手順を学ぶ

2週間、テレビを見ていない。
なかなか思索的で悪くない暮らしだ。
たとえば意味のないノーベル賞騒ぎも耳に入らないし。(笑)
テレビがない方が精神も安定している。
(それはそうと、村上春樹があたかもノーベル文学賞の候補であるかのような風説を最初に流したのは、いったいいつだれなのだと、誰か調べたりしていないのだろうか)

十分に体が曲がらないので、ひとりで靴下を履くことができなかったが、いくらかコツをつかんで、5分くらいかければなんとか履けるようになった。
いまではなんとかひとりでシャワーを浴びることができる。
ただし、病室の狭いシャワールームでパンツを履くのがちょっと難しいので、裸になってから浴衣式の寝間着を着ていき、浴衣でもどって来て、ベッドに戻ってから下着を着けてパジャマに着替えるという手順が必要だ。

入院は遠くない将来やって来る「介護される暮らし」のよい予行演習だ。いずれにしてもこまかな工夫を重ねることは楽しい。

同室の人もそれぞれに面白い。
71歳の元神奈川県警の暴力団担当の刑事だった人は、伊勢佐木警察署にも長く居て、クセのある人だがとても面白い。お互い退院して体調がもどったら、今の黄金町をご案内することにした。

病院には wifi がないので、ふだん通りに暮らそうとすると、「ギガ」をどんどん消費するが、運よく入院直前に端末が届いた楽天モバイルが容量無制限なので助かっている。
(ただし、サービスエリアのはずなのに楽天は圏外でパートナーの au の回線なので、高速通信は5GBまで、もちろんそれはあっというまに使い切っているので、1Mbps ほどの低速に制限されている)
iCloud の同期を禁止、動画は見ない、という状態で、1日に5−8GBは必要だというデータが取れたことは今後の役に立つ。

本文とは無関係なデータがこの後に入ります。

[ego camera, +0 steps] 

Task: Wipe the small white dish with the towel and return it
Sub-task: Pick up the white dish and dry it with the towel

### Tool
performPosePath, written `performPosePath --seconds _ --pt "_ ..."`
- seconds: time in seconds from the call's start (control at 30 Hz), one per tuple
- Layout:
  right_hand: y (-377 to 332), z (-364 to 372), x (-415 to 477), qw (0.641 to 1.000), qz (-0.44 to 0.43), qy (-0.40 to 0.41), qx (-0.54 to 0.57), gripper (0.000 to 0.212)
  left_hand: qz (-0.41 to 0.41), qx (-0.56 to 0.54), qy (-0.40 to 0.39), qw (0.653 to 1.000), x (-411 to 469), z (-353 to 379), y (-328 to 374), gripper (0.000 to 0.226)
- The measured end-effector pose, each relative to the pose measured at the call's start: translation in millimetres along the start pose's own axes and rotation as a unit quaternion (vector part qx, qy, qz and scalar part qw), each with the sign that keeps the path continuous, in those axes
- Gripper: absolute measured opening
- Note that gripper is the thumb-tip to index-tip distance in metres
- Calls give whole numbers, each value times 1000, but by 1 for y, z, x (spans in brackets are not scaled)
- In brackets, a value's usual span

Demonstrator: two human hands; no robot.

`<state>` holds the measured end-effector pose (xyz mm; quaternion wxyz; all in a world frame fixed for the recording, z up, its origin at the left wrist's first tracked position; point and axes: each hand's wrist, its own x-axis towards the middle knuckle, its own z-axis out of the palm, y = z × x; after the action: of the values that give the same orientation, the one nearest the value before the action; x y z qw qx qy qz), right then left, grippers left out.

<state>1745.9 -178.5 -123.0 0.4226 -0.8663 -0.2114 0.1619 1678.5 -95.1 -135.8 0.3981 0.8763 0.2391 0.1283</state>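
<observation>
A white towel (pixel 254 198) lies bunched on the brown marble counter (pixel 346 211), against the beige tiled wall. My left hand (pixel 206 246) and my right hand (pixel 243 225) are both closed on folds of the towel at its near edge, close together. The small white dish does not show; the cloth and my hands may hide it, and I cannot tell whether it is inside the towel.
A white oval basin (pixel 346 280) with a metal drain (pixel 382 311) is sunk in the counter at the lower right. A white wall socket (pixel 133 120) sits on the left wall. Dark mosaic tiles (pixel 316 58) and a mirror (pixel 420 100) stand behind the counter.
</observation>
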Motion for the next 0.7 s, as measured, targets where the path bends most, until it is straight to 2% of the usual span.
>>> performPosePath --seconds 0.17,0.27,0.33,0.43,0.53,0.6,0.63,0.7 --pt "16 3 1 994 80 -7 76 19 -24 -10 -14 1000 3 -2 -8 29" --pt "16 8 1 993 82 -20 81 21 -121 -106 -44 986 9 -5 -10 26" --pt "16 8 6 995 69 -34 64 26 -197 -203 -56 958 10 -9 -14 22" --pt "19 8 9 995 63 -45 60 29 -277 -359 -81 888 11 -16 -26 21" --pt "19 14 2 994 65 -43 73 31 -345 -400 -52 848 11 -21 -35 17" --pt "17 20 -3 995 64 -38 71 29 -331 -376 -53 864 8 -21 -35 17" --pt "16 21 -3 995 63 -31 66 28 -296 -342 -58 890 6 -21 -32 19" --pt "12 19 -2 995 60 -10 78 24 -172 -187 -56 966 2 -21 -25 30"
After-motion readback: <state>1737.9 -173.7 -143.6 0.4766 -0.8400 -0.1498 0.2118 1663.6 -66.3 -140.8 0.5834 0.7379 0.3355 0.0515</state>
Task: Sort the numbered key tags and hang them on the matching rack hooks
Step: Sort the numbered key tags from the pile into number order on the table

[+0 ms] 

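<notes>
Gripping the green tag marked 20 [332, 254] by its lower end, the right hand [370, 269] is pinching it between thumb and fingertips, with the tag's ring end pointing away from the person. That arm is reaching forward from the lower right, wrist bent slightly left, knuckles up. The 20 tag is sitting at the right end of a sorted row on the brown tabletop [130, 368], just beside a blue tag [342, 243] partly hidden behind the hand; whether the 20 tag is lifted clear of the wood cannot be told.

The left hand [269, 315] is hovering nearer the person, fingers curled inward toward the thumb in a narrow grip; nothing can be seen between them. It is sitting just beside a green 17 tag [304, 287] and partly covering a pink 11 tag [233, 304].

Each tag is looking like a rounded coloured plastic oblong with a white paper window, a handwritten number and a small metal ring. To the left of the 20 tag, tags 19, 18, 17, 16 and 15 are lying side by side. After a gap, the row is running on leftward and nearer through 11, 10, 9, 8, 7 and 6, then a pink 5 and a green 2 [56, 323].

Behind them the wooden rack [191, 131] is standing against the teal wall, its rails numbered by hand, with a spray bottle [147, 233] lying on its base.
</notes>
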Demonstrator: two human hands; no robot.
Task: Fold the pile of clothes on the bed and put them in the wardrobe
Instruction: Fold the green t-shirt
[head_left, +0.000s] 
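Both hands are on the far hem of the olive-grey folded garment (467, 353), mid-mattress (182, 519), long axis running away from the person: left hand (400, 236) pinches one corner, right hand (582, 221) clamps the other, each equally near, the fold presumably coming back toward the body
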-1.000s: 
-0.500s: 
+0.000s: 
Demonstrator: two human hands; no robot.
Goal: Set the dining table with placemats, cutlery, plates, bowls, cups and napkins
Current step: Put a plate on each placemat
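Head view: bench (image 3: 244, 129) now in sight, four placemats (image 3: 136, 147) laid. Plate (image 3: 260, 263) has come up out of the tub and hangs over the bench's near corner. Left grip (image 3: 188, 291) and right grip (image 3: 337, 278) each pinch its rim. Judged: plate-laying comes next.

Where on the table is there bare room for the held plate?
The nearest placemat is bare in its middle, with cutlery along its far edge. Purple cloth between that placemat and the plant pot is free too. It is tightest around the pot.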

退院の条件が揃いつつあるので、来週のどこかで退院できそうだ。
ただし、筋力体力は落ちているし、いろいろ体も自由に動かないので、当分は「臨時身障者」の状態で暮らす。これも「小説家の芸の肥やし」としては悪くないので楽しみだ。

夜、合田誠『げいさい』(文藝春秋)読了。
絵を描いてくシーンが圧巻。
その他の描写からも小説家と美術家は視点が似ていると理解した。
物語を一言でいえば青春小説なのだけど青春時代のみならず表現者は「自分とはなんぞや」ということについていつも考え続けているものなのだ。きっと。